But you, O Sovereign LORD, deal well with me for your name’s sake; out of the goodness of your love, deliver me (Psalm 109:21).
Here is a man who is under attack from rather unscrupulous persons. Those who attack him so bitterly are obviously not to be trusted. They are deceitful, he says. They are wicked. In other words, they are determined upon evil, and they are thoroughly unscrupulous; they do not care what they say or what they do. With lying tongues they are out to destroy.
Perhaps some of you have had this experience. Someone who has deliberately sought to slander you, to besmirch your character, or ruin your reputation, has unjustly accused you and you know just how this man felt. Furthermore, these people are wholly unjustified in this attack. He says they do this without a cause, at least as far as the psalmist David can see, and we take him to be an honest man. He sees absolutely no reason for their accusations. They are afflicting him, upsetting him, and attacking him without his having given them any reason to do so.
What shall he do? Well, what he does is beautiful. He commits the whole matter to the Lord in prayer. This closing prayer of the psalm is a marvelous picture of the right attitude, the right reaction, and the right way to handle this kind of a situation.

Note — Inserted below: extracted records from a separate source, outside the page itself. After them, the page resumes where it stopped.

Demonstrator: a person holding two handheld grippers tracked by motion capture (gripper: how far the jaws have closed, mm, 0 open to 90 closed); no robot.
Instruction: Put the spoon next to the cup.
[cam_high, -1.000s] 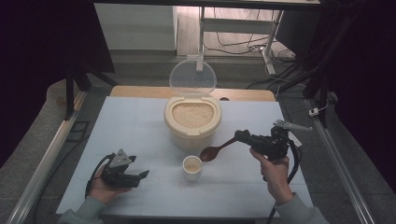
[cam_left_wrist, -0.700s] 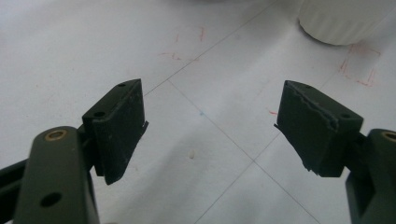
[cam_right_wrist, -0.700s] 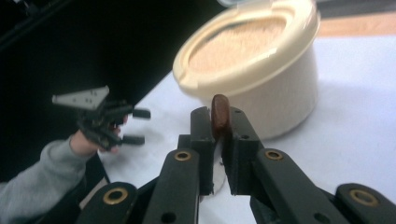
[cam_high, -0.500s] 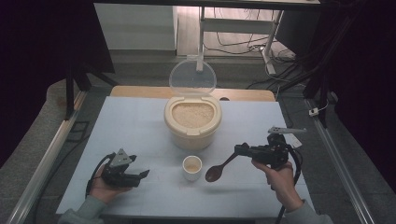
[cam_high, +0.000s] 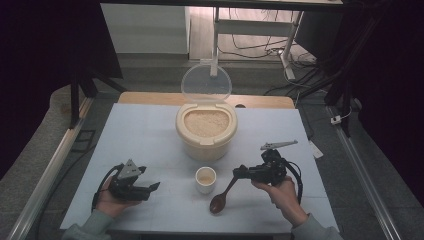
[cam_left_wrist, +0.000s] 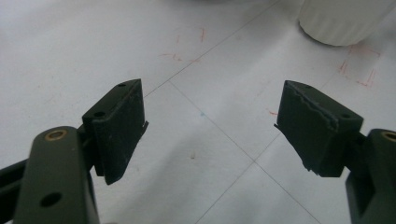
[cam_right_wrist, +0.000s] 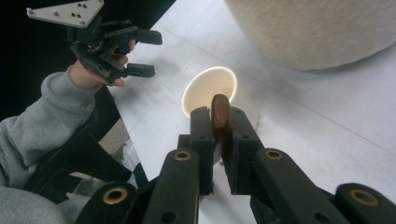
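Note:
A brown wooden spoon (cam_high: 223, 194) slants down from my right gripper (cam_high: 239, 173), which is shut on its handle. Its bowl sits low at the table, just right of and nearer than a small white cup (cam_high: 205, 179). In the right gripper view the jaws of my right gripper (cam_right_wrist: 217, 128) clamp the spoon handle (cam_right_wrist: 220, 108) in front of the cup (cam_right_wrist: 209, 91). A cream container of rice (cam_high: 206, 131) stands behind with its clear lid (cam_high: 206, 82) up. My left gripper (cam_high: 150, 189) rests at the near left, open and empty; the left gripper view has its jaws (cam_left_wrist: 210, 126) wide apart over bare table.
The white table top (cam_high: 140, 135) has free room left and right of the container. The cup's base (cam_left_wrist: 343, 21) lies ahead of the left jaws. The left hand and its gripper (cam_right_wrist: 140, 51) show across the cup. A dark drop lies beyond the table edges.
My right gripper has come down and toward the near edge with the spoon, whose bowl went from beside the container, above the cup, to the table right of the cup. The left gripper stayed put.

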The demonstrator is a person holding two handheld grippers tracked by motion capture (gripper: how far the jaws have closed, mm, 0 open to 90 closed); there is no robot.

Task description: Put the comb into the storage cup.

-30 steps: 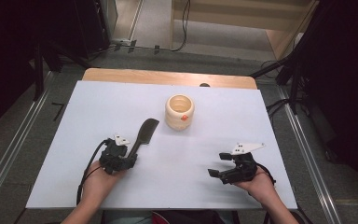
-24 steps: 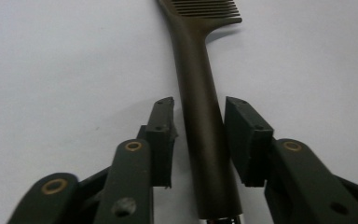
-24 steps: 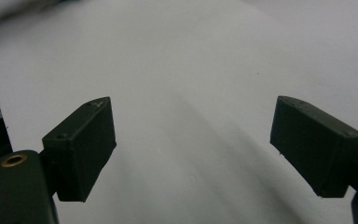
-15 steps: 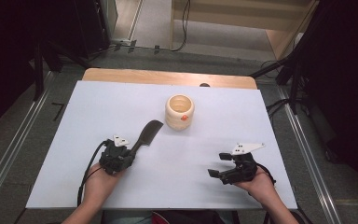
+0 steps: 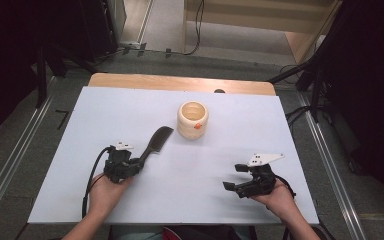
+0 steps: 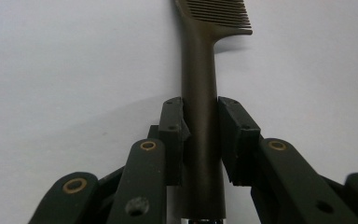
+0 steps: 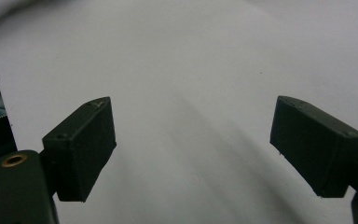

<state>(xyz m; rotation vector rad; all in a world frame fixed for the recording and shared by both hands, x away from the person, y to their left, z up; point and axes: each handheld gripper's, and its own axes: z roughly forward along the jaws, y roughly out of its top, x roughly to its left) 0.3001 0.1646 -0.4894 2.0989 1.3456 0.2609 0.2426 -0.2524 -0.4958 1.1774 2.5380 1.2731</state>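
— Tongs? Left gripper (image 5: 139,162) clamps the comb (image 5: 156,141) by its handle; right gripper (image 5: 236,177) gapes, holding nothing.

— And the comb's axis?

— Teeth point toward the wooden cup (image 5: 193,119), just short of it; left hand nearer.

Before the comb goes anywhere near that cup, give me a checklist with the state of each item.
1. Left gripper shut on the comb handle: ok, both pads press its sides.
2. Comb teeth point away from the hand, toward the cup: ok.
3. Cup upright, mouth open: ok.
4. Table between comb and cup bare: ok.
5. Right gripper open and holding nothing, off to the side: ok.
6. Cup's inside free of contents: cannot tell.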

Notice that the first thing he does is to commit the cause to God. But you, O Sovereign LORD, deal well with me for your name’s sake. Here is a man who understands how life operates. He understands the truth behind the admonition of Scripture, both in the Old and New Testament, ‘It is mine to avenge; I will repay,’ says the Lord (Deuteronomy 32:35; Romans 12:19). Vengeance is mine! Don’t you try it; don’t you attempt it. Don’t try to ‘get even,’ because if you do, you’ll only make the matter worse. You will perpetuate a feud that may go on for years, even for centuries, destroying, wrecking, damaging others, and creating all kinds of difficulties both for them and for you. No, vengeance is mine, says the Lord. I am the only one who has the wisdom adequate to handle this kind of a problem. The psalmist recognizes that and commits the cause to God.
But he also understands that God’s name is involved in all this. When God’s people are being persecuted, then God is also being persecuted. It is up to God to defend His name, not people. Recall that when Saul of Tarsus was converted on the Damascus road and the Lord Jesus appeared to Him that Saul cried out to Him and said, Lord, who are you? Jesus said, I am Jesus whom you are persecuting. Saul was persecuting the Christians, but when he was persecuting them, he was also persecuting the Lord. God is involved in His people’s trials. God is involved in what happens to His own. The psalmist, understanding this, commits the whole cause to God and says, God, you deal with it. It is Your problem. Your name is involved; you handle it on my behalf for Your name’s sake. Is that not a thoroughly Christian reaction?
Father, forgive me for striking back when I have been falsely accused. Help me to commit my cause to You, trusting that You know how to work these things out.